For each line below that includes the word "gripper", make a copy.

↓↓↓

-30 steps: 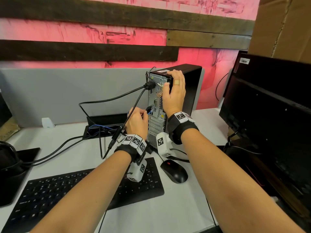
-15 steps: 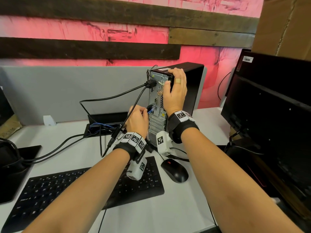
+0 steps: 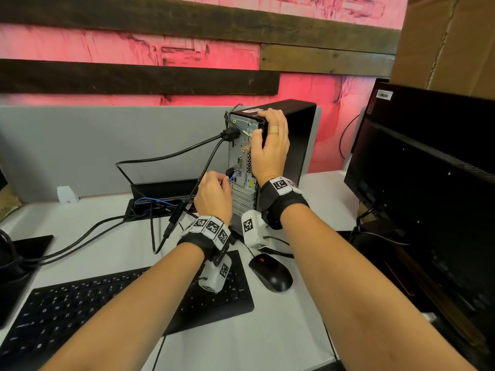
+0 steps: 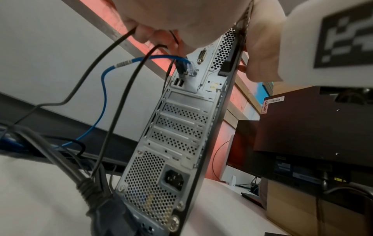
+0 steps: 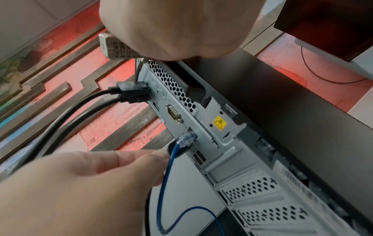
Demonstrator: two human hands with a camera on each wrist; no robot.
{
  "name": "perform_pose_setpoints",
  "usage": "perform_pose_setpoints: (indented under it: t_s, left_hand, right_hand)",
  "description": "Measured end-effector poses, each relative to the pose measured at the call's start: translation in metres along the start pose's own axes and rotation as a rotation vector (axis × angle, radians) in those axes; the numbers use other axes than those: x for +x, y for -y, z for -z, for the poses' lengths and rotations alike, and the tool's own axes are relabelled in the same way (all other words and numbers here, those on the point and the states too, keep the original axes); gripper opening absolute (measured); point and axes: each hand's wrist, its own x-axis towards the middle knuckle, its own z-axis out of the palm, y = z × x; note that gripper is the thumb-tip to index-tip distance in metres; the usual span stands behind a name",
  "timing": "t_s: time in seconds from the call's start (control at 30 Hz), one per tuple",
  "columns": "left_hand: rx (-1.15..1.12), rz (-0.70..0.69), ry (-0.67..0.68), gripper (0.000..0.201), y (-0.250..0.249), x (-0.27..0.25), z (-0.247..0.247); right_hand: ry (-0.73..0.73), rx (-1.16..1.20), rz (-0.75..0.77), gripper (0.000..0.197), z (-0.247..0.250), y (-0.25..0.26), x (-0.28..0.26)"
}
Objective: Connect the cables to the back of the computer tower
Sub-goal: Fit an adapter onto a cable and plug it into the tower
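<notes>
- Two black cables [image 5: 129, 94] were already seen plugged in, one above the other, high on the rear panel of the computer tower [image 3: 267, 145], which stood upright on the worktop [image 3: 267, 344].
- One blue network cable [image 5: 167, 172] was pinched by the fingers [image 5: 139, 158] of the left hand [image 3: 213, 196] just behind its clear plug [image 5: 187, 137].
- That plug was held at the network port, above the paired USB slots [image 4: 178, 83]; whether it was fully seated could not be told.
- The tower's top rear corner was gripped by the right hand [image 3: 270, 148], its fingers curled over the edge, apparently to steady the case.
- The power socket [image 4: 174, 178] at the bottom was seen empty, and a thick black power lead [image 4: 109, 212] lay just beside it, so that connection was judged still to be made.
- A keyboard [image 3: 128, 303] and a mouse [image 3: 270, 271] lay nearer on the worktop; where their leads ran could not be followed.
</notes>
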Motion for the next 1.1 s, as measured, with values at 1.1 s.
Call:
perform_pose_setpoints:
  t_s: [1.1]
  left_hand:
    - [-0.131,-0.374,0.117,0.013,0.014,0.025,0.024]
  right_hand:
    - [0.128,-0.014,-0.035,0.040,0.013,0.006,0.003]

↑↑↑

- **Output for this exercise**:
  "description": "Measured end-effector poses, each relative to the pose measured at the call's start: translation in metres along the start pose's own axes and rotation as a rotation vector (axis × angle, radians) in those axes; the numbers use other axes than those: x for +x, y for -y, z for -z, for the poses' lengths and rotations alike, and the tool's own axes are relabelled in the same way (all other words and numbers here, those on the point and the states too, keep the original axes); gripper opening absolute (measured); point and axes: each hand's wrist, its own x-axis towards the middle knuckle, its own z-axis out of the palm, y = z × x; note that gripper is the thumb-tip to index-tip distance in metres; the usual span stands behind a name",
  "columns": "left_hand: rx (-1.15..1.12), rz (-0.70..0.69), ry (-0.67..0.68), gripper (0.000..0.201), y (-0.250..0.249), x (-0.27..0.25), z (-0.247..0.247); right_hand: ry (-0.73..0.73), rx (-1.16..1.20), rz (-0.75..0.77), gripper (0.000..0.197), z (-0.247..0.250), y (-0.25..0.26), x (-0.28..0.26)"

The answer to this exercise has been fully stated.